Using gene co-expression network analysis to predict biomarkers for chronic lymphocytic leukemia

Abstract

Background: Chronic lymphocytic leukemia (CLL) is the most common adult leukemia. It is a highly heterogeneous disease, and can be divided roughly into indolent and progressive stages based on classic clinical markers. Immunoglobin heavy chain variable region (IgVH) mutational status was found to be associated with patient survival outcome, and biomarkers linked to the IgVH status has been a focus in the CLL prognosis research field. However, biomarkers highly correlated with IgVH mutational status which can accurately predict the survival outcome are yet to be discovered.

Results: In this paper, we investigate the use of gene co-expression network analysis to identify potential biomarkers for CLL. Specifically we focused on the co-expression network involving ZAP70, a well characterized biomarker for CLL. We selected 23 microarray datasets corresponding to multiple types of cancer from the Gene Expression Omnibus (GEO) and used the frequent network mining algorithm CODENSE to identify highly connected gene co-expression networks spanning the entire genome, then evaluated the genes in the co-expression network in which ZAP70 is involved. We then applied a set of feature selection methods to further select genes which are capable of predicting IgVH mutation status from the ZAP70 co-expression network.

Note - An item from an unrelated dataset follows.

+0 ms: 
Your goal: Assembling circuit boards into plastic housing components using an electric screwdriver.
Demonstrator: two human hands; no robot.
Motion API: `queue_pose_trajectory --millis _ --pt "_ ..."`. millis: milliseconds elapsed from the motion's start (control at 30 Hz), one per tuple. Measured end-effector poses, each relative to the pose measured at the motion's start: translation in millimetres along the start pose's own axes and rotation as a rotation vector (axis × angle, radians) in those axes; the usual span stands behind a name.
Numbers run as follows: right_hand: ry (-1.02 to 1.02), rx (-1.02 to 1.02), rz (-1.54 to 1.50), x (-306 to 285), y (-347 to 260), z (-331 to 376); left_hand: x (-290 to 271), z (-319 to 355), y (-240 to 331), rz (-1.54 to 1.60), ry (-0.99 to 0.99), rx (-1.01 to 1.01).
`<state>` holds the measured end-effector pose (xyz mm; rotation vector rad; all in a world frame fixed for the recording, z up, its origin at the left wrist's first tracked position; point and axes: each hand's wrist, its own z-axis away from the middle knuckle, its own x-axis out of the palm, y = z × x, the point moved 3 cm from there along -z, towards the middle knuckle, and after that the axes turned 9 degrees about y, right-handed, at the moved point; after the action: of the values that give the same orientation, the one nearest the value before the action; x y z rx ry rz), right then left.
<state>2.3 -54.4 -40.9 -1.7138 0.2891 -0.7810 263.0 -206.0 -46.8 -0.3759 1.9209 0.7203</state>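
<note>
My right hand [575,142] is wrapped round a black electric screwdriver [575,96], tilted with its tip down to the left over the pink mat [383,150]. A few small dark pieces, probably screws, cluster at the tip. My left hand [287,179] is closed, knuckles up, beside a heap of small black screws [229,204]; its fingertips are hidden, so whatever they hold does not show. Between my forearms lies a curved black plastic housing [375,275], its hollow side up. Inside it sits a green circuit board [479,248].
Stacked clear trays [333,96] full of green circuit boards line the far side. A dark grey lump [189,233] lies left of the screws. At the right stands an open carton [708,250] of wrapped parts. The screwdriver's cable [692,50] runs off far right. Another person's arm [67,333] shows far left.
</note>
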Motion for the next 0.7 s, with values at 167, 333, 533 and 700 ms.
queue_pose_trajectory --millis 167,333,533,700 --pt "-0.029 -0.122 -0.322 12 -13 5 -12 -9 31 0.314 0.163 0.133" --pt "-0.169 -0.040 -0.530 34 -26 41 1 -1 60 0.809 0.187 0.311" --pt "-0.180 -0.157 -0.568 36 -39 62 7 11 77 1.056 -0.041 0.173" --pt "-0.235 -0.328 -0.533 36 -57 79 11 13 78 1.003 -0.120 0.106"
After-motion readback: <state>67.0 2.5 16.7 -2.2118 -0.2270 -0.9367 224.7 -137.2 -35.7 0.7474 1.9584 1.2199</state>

Conclusions: We have identified a set of genes that are potential CLL prognostic biomarkers IL2RB, CD8A, CD247, LAG3 and KLRK1, which can predict CLL patient IgVH mutational status with high accuracies. Their prognostic capabilities were cross-validated by applying these biomarker candidates to classify patients into different outcome groups using a CLL microarray datasets with clinical information.

Figure 1

The workflow to identify genes co-expressed with ZAP70 in multiple cancer datasets using co-expression network analysis.

Figure 2

The connectivity graph for Network 17. The connectivity ratio r for this network is 0.4142. The names with circle are the genes which product known to interact with ZAP70.

Figure 3

The top 10 enriched biological functions of Network 17 genes using IPA.

Figure 4

The Kaplan-Meier curves of the two groups of CLL patients in the dataset GSE10138 using unsupervised K-mean clustering. The biomarkers used to generate the survival curves are: ZAP70, LAG3, IL2RB, CD247, CD8A and KLRK1.

Figure 5

The known interactions among potential prognostic biomarkers and ZAP70. The interactions were extracted from Ingenuity Pathway Knowledge database. The abbreviations for interaction types: A: activation; L: proteolysis; M: biochemical modification; P: phosphorylation/dephosphorylation; LO: localization; MB: group/complex membership; PP: protein-protein binding; RB: regulation of binding.